** STUDY MATERIAL follows **

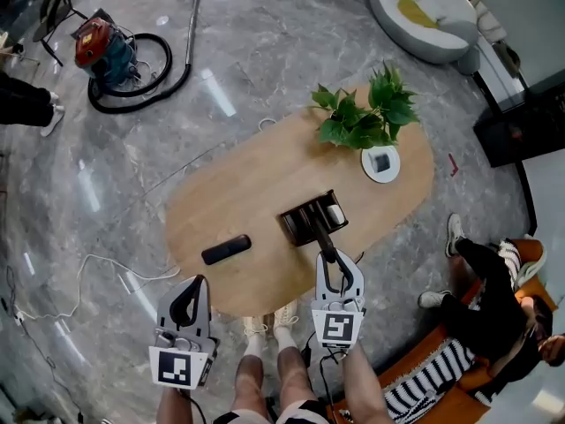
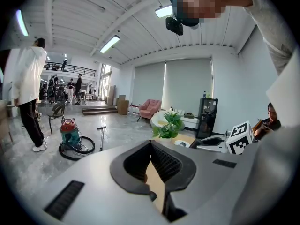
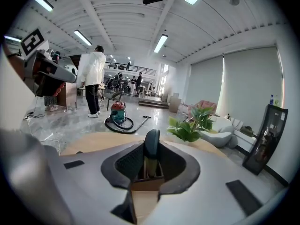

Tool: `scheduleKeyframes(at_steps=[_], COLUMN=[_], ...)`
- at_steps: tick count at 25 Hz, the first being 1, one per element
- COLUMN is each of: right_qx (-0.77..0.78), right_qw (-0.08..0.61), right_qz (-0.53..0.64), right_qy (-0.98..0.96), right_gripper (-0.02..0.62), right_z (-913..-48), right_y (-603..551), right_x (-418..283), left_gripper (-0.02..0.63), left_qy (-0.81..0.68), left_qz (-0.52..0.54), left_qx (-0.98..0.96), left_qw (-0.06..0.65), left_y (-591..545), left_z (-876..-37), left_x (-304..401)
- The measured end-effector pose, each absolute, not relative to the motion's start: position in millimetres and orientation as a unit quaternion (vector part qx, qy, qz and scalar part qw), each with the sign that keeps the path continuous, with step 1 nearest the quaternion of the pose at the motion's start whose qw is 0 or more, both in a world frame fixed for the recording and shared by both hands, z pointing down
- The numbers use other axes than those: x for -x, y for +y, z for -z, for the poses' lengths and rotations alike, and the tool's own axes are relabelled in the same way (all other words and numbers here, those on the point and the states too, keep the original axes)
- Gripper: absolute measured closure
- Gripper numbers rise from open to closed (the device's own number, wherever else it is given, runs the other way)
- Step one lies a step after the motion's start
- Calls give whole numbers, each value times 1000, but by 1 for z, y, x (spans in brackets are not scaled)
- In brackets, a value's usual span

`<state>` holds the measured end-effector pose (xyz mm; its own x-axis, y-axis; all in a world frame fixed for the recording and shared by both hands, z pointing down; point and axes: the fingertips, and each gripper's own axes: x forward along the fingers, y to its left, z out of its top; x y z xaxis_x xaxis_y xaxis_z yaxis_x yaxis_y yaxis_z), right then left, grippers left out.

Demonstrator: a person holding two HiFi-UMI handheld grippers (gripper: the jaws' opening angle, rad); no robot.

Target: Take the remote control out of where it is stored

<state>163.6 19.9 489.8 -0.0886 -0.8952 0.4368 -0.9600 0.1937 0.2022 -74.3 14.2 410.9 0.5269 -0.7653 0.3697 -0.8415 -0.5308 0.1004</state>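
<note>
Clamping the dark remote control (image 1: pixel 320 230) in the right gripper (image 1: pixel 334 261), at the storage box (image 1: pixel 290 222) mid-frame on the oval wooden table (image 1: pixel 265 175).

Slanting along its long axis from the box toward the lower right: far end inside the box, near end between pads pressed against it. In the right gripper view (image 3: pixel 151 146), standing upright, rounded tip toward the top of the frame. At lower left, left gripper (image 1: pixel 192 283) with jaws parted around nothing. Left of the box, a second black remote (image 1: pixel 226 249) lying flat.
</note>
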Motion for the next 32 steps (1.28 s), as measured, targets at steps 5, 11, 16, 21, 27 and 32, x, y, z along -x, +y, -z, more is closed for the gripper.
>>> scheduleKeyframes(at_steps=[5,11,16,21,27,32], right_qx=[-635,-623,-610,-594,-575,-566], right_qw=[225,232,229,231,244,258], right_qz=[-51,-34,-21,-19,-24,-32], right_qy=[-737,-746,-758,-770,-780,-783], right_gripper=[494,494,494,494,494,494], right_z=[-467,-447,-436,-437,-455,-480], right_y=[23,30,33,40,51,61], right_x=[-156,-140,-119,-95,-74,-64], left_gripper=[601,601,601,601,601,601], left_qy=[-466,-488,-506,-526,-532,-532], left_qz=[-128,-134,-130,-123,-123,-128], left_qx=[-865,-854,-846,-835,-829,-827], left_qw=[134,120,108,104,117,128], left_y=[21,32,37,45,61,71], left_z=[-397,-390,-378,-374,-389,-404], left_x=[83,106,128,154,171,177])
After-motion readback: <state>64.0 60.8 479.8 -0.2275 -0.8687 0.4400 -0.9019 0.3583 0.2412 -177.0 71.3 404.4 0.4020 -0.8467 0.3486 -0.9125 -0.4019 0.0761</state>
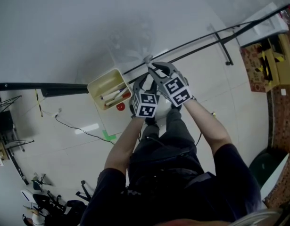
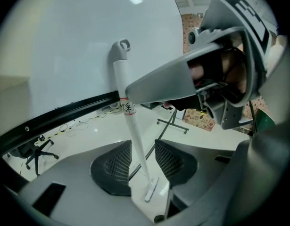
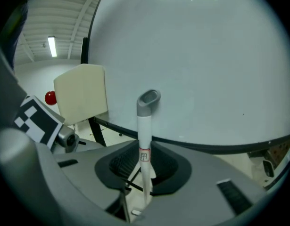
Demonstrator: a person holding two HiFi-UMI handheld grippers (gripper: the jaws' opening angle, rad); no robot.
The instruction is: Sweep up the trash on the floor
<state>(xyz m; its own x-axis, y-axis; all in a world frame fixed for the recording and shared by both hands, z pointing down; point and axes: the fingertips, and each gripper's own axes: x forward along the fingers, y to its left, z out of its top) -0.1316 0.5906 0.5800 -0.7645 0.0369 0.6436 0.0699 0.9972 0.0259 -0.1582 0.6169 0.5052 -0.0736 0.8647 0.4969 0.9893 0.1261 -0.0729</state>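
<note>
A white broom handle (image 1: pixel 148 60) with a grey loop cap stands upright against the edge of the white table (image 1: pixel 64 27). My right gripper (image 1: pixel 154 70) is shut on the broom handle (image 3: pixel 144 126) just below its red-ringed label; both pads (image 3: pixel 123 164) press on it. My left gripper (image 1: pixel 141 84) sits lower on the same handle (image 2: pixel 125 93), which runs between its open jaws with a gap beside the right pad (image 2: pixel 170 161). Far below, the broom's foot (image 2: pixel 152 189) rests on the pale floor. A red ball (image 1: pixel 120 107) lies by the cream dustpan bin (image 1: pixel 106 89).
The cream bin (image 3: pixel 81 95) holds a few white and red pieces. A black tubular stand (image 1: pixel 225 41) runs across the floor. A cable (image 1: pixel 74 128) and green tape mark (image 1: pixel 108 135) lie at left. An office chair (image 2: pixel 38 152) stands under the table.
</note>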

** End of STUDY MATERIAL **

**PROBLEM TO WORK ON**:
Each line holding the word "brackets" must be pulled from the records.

**ANSWER BOX**:
- Calls give whole numbers, each value times 1000, but by 1 for z, y, x (spans in brackets are not scaled)
- In brackets, a value's usual span

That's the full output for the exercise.